DEH Hydrograph Conversion module.

miranda.convert.deh.open_txt(path: str | Path, cf_table: dict | None = {'flag': {'comment': 'See DEH technical information for details.', 'long_name': 'data flag'}, 'q': {'long_name': 'River discharge', 'units': 'm3 s-1'}}) → Dataset[source]#: Extract daily HQ meteorological data and convert to xr.DataArray with CF-Convention attributes.

miranda.convert.eccc module#

Environment and Climate Change Canada Data Conversion module.

miranda.convert.eccc.convert_canswe(file: str | Path, output: str | Path)[source]#: Convert the CanSWE netCDF files to production-ready CF-compliant netCDFs.

miranda.convert.eccc_rdrs module#

Environment and Climate Change Canada RDRS conversion tools.

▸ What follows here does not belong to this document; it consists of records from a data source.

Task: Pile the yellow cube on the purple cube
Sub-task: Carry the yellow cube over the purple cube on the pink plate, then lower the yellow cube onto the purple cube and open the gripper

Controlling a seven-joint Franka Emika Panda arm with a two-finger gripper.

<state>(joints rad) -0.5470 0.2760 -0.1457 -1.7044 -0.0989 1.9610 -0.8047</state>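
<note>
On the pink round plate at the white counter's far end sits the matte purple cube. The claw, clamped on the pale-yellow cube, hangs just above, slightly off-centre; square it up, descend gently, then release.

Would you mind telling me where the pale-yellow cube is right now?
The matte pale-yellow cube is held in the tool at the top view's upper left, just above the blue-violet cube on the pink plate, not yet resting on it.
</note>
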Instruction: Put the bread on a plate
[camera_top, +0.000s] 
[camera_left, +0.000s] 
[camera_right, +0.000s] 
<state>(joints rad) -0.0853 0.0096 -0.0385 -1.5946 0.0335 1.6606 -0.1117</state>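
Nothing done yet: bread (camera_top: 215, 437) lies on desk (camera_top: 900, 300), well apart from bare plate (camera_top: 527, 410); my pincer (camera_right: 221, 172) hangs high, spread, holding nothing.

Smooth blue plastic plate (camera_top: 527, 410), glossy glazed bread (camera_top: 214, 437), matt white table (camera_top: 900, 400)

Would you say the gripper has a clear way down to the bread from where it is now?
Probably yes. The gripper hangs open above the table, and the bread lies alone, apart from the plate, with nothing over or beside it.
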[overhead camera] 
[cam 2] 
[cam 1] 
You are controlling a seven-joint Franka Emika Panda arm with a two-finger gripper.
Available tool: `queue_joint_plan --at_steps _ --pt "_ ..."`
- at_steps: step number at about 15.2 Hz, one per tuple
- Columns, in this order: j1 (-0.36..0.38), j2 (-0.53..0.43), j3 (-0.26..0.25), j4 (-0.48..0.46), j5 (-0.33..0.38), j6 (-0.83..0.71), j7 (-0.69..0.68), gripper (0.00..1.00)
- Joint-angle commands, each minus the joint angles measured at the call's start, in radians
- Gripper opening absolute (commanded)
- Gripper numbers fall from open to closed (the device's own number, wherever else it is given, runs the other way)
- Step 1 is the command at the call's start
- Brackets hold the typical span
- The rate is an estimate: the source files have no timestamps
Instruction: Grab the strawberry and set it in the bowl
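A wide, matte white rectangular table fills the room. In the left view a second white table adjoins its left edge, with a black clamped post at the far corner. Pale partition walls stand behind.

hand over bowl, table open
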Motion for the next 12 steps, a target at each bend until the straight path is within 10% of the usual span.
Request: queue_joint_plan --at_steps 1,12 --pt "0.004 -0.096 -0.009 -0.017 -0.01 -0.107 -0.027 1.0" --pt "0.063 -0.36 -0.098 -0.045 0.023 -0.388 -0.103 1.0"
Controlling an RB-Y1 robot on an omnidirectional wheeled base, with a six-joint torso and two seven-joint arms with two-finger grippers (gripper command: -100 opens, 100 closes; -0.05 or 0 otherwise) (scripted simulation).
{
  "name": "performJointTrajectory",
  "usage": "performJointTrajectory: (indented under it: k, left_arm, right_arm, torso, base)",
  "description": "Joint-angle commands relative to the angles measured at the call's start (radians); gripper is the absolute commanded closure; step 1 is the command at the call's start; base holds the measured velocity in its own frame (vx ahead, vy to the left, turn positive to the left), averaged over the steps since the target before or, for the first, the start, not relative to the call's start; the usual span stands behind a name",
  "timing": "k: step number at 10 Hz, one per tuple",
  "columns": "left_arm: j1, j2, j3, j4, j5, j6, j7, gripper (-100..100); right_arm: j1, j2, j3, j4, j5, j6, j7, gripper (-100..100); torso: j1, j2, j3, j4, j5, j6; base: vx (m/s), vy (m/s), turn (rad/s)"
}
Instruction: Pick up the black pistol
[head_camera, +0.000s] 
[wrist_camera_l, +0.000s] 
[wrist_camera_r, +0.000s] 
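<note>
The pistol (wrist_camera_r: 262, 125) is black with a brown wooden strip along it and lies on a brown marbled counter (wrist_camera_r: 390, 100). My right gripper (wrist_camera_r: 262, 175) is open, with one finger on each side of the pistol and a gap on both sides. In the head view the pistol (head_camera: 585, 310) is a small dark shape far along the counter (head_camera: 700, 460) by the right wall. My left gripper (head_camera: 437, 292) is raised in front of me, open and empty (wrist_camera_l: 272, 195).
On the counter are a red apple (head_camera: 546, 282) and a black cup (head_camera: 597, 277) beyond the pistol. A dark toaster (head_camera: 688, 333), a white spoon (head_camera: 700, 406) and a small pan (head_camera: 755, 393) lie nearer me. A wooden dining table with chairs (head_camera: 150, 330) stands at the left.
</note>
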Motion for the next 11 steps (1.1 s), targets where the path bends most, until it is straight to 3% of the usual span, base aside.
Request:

miranda.convert.eccc_rdrs.convert_rdrs(project: str, input_folder: str | PathLike, output_folder: str | PathLike, output_format: str = 'zarr', working_folder: str | PathLike | None = None, overwrite: bool = False, **dask_kwargs) → None[source]#

Parameters:

project (str)
input_folder (str or os.PathLike)
output_folder (str or os.PathLike)
output_format ({“netcdf”, “zarr”})
working_folder (str or os.PathLike, optional)
overwrite (bool)
**dask_kwargs

Returns:

None

miranda.convert.eccc_rdrs.rdrs_to_daily(project: str, input_folder: str | PathLike, output_folder: str | PathLike, working_folder: str | PathLike | None = None, overwrite: bool = False, output_format: str = 'zarr', year_start: int | None = None, year_end: int | None = None, process_variables: list[str] | None = None, **dask_kwargs) → None[source]#

Write out RDRS files to daily-timestep files.

Parameters:

project (str)
input_folder (str or os.PathLike)
output_folder (str or os.PathLike)
working_folder (str or os.PathLike)
overwrite (bool)
output_format ({“netcdf”, “zarr”})
year_start (int, optional)
year_end (int, optional)
process_variables (list of str, optional)
**dask_kwargs

Returns:

None

miranda.convert.ecmwf module#

ECMWF TIGGE Conversion module.

miranda.convert.ecmwf.tigge_convert(source: PathLike | None = None, target: PathLike | None = None, processes: int = 8) → None[source]#

Convert grib2 file to netCDF format.

Parameters:

source (os.PathLike, optional)
target (os.PathLike, optional)
processes (int)

Returns:

None

miranda.convert.hq module#

Hydro Quebec Weather Station Data Conversion module.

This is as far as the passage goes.